* TASK REQUIREMENTS *
Line by line, the entries below are to be reproduced unaltered.

* PROVIDED MATERIAL *
┄┄┄┄┄┄┄┄┄┄┄┄┄┄┄┄┄┄┄┄

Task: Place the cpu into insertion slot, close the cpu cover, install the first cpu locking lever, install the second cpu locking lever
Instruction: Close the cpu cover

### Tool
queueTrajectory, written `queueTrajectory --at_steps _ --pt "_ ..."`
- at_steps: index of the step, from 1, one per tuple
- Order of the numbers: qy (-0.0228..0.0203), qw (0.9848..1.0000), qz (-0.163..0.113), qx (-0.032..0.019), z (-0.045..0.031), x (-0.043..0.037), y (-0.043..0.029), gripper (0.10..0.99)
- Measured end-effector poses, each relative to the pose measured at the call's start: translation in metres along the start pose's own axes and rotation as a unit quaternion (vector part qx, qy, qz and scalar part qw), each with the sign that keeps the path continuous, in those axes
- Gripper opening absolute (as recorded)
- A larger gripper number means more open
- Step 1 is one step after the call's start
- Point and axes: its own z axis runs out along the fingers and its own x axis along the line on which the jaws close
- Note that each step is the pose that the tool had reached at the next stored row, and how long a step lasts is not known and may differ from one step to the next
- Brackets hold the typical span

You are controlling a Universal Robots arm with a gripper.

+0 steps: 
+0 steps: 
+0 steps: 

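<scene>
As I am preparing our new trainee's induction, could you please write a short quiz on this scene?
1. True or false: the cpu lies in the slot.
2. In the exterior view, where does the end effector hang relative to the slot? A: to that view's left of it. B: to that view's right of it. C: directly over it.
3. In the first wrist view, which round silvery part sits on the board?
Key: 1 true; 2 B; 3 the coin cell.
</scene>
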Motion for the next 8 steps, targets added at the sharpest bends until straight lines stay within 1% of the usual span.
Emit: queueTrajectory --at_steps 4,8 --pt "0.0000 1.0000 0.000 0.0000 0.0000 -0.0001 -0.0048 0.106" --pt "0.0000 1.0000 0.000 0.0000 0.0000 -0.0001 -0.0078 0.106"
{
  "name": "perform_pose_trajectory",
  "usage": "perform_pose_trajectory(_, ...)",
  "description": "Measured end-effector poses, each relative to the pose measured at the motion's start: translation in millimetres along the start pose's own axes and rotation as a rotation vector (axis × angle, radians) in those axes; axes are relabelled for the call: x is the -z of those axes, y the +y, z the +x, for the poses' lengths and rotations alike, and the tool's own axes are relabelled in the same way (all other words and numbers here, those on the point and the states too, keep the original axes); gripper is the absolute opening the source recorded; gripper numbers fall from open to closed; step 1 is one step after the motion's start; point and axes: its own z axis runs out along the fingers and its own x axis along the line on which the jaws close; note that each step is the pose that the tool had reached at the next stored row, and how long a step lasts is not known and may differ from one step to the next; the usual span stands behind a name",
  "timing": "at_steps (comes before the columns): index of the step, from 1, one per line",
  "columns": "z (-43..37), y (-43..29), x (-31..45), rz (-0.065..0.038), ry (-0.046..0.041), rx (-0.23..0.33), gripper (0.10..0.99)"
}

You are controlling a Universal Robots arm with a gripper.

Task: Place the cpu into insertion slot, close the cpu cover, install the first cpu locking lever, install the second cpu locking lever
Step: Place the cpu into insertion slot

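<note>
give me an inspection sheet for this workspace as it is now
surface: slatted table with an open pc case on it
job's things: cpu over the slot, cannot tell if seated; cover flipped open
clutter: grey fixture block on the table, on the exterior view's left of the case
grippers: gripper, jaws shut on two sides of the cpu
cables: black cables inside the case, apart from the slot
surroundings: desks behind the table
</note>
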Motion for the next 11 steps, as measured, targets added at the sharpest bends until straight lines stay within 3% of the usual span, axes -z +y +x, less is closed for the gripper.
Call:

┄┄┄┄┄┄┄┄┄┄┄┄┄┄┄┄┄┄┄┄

* RESULT OF THE EXERCISE *
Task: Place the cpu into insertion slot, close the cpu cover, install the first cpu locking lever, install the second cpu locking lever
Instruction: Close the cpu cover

### Tool
queueTrajectory, written `queueTrajectory --at_steps _ --pt "_ ..."`
- at_steps: index of the step, from 1, one per tuple
- Order of the numbers: qy (-0.0228..0.0203), qw (0.9848..1.0000), qz (-0.163..0.113), qx (-0.032..0.019), z (-0.045..0.031), x (-0.043..0.037), y (-0.043..0.029), gripper (0.10..0.99)
- Measured end-effector poses, each relative to the pose measured at the call's start: translation in metres along the start pose's own axes and rotation as a unit quaternion (vector part qx, qy, qz and scalar part qw), each with the sign that keeps the path continuous, in those axes
- Gripper opening absolute (as recorded)
- A larger gripper number means more open
- Step 1 is one step after the call's start
- Point and axes: its own z axis runs out along the fingers and its own x axis along the line on which the jaws close
- Note that each step is the pose that the tool had reached at the next stored row, and how long a step lasts is not known and may differ from one step to the next
- Brackets hold the typical span

You are controlling a Universal Robots arm with a gripper.

+0 steps: 
+0 steps: 
+0 steps: 

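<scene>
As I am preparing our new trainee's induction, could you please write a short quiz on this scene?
1. True or false: the cpu lies in the slot.
2. In the exterior view, where does the end effector hang relative to the slot? A: to that view's left of it. B: to that view's right of it. C: directly over it.
3. In the first wrist view, which round silvery part sits on the board?
Key: 1 true; 2 B; 3 the coin cell.
</scene>
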Motion for the next 8 steps, targets added at the sharpest bends until straight lines stay within 1% of the usual span.
Emit: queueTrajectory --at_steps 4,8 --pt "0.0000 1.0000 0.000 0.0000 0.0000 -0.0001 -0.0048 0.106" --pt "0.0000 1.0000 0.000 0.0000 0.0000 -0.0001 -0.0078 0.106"
{
  "name": "perform_pose_trajectory",
  "usage": "perform_pose_trajectory(_, ...)",
  "description": "Measured end-effector poses, each relative to the pose measured at the motion's start: translation in millimetres along the start pose's own axes and rotation as a rotation vector (axis × angle, radians) in those axes; axes are relabelled for the call: x is the -z of those axes, y the +y, z the +x, for the poses' lengths and rotations alike, and the tool's own axes are relabelled in the same way (all other words and numbers here, those on the point and the states too, keep the original axes); gripper is the absolute opening the source recorded; gripper numbers fall from open to closed; step 1 is one step after the motion's start; point and axes: its own z axis runs out along the fingers and its own x axis along the line on which the jaws close; note that each step is the pose that the tool had reached at the next stored row, and how long a step lasts is not known and may differ from one step to the next; the usual span stands behind a name",
  "timing": "at_steps (comes before the columns): index of the step, from 1, one per line",
  "columns": "z (-43..37), y (-43..29), x (-31..45), rz (-0.065..0.038), ry (-0.046..0.041), rx (-0.23..0.33), gripper (0.10..0.99)"
}

You are controlling a Universal Robots arm with a gripper.

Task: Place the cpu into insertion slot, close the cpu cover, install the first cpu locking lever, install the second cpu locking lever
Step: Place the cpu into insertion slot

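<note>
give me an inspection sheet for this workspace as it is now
surface: slatted table with an open pc case on it
job's things: cpu over the slot, cannot tell if seated; cover flipped open
clutter: grey fixture block on the table, on the exterior view's left of the case
grippers: gripper, jaws shut on two sides of the cpu
cables: black cables inside the case, apart from the slot
surroundings: desks behind the table
</note>
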Motion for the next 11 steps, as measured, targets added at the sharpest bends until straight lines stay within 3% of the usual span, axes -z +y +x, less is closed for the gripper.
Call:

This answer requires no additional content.